How can I take care of myself after the biopsy?
- Rest for the remainder of the day after the biopsy.
- You may feel sore for two or three days after the biopsy. Your caregiver may suggest ice treatments. Ice causes blood vessels to constrict (get small) which helps decrease inflammation (swelling, pain, and redness). Ice is best started after the biopsy and for the next 24 to 48 hours afterwards. Put crushed ice in a plastic bag and cover it with a towel. Place this on the biopsy area for 15 to 20 minutes every hour as long as you need it. Do not sleep on the ice pack because you can get frostbite.
- Keep the area clean and dry for 24 hours. Change your bandage any time it gets wet or dirty. If you cannot reach the bandage, ask someone else to help you change it.
- Eat healthy foods: Choose healthy foods from all the food groups every day. Include whole-grain bread, cereal, rice, and pasta. Eat a variety of fruits and vegetables, including dark green and orange vegetables. Include dairy products such as low-fat milk, yogurt, and cheese. Choose protein sources, such as lean beef and chicken, fish, beans, eggs, and nuts. Ask how many servings of fats, oils, and sweets you should have each day, and if you need to be on a special diet.

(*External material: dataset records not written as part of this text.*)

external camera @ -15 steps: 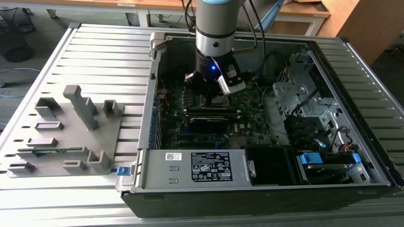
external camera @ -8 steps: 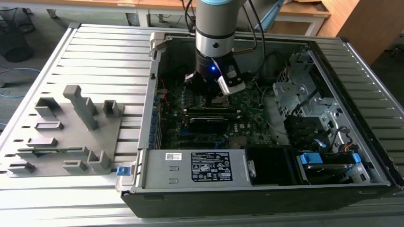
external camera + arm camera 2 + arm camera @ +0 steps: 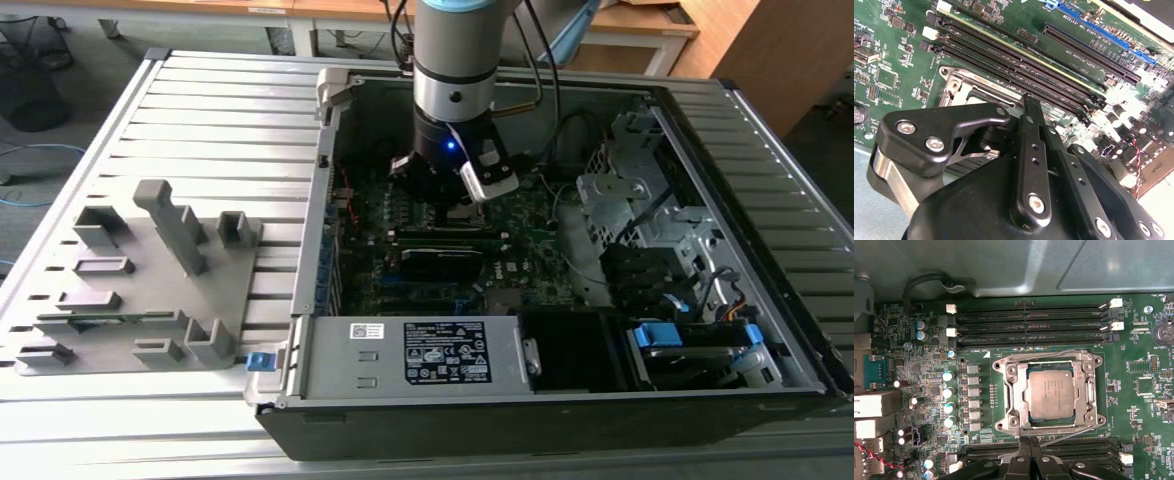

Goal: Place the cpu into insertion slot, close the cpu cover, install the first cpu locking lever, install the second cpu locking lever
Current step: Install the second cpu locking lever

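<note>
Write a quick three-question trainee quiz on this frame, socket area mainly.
1. True or false: in the first wrist view, the cpu lies inside the window of the cpu cover.
2. Pick one: in the first wrist view, the gripper is closest to A) the coin battery, B) the edge of the cpu cover, C) the blue connector.
3. Short answer: in the exterior view, what is the arm reaching down into?

Key: 1 true. 2 B. 3 the open computer case.
</note>
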`<state>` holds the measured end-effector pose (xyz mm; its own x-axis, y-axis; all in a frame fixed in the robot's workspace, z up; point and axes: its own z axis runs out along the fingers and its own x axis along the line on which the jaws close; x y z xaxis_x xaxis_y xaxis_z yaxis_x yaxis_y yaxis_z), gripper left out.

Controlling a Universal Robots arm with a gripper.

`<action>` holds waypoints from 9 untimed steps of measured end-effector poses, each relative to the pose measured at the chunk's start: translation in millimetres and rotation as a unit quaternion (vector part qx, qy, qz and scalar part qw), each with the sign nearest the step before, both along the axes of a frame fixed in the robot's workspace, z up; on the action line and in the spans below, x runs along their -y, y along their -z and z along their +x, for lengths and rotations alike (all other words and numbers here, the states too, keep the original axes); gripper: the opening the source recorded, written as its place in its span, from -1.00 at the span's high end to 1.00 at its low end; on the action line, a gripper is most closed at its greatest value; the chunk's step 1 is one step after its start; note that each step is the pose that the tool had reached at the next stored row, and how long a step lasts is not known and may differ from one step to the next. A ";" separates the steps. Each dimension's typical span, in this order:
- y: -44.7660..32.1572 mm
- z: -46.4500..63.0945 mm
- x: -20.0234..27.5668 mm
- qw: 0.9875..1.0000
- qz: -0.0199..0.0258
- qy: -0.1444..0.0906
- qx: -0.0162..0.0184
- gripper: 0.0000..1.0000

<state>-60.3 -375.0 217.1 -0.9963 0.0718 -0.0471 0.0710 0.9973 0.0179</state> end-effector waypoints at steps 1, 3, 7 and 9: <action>0.0 0.0 0.0 1.000 0.000 0.000 0.000 0.80; 0.2 0.0 0.0 1.000 0.000 0.000 0.000 0.80; 1.9 -1.1 -0.1 1.000 0.000 0.000 0.000 0.80; 3.6 -1.9 0.0 1.000 0.000 0.000 0.000 0.80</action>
<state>-62.2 -375.0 213.5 -0.9963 0.0718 -0.0472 0.0711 0.9973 0.0180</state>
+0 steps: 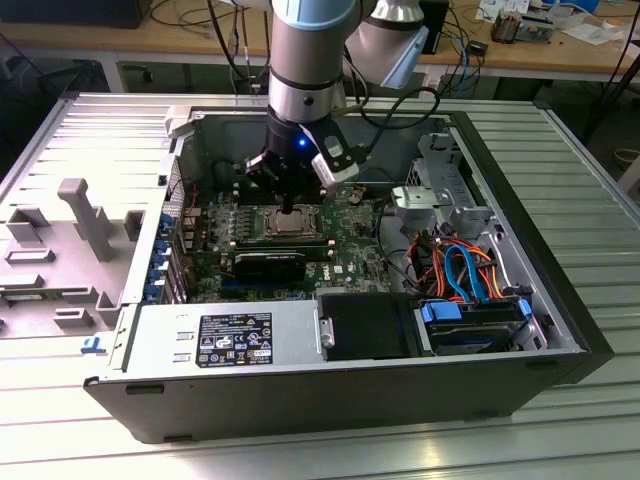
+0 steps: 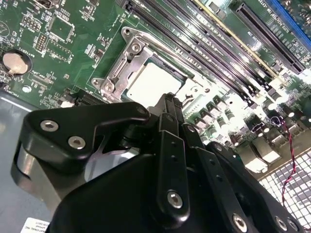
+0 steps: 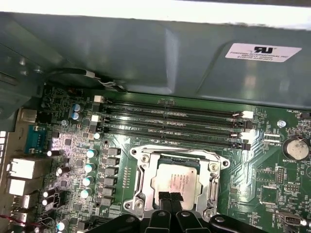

- Drinking liquids: Adults should drink about 9 to 13 cups of liquid each day. One cup is 8 ounces. Good choices of liquids for most people include water, juice, and milk. Coffee, soup, and fruit may be counted in your daily liquid amount. Ask your caregiver how much liquid you should drink each day.
- Do not smoke: Smoking causes lung cancer and other long-term lung diseases. It increases your risk of many cancer types. Smoking also increases your risk of blood vessel disease, heart attack, and vision disorders. Not smoking may help prevent such symptoms as headaches and dizziness for yourself and those around you. Smokers have shorter lifespans than nonsmokers.
CONTACT A CAREGIVER IF:
- You have severe (very bad) pain in the area of the biopsy for more than 24 hours.
- You have any bleeding other than a small spot on the dressing. Call if you have an increased amount of bruising after the first 24 hours.
- The skin around your biopsy area is red, swollen, or has pus around it. This may mean that you have an infection (in-FEK-shun).
- You have chills, a cough, or feel weak and achy. These are signs that you may have an infection.
- Your skin is itchy, swollen, or has a rash. Your medicine may be causing these symptoms. This may mean you are allergic (al-ER-jik) to your medicine.
- You have questions or concerns about your illness, biopsy, or medicine.
SEEK CARE IMMEDIATELY IF:
- You have a fever.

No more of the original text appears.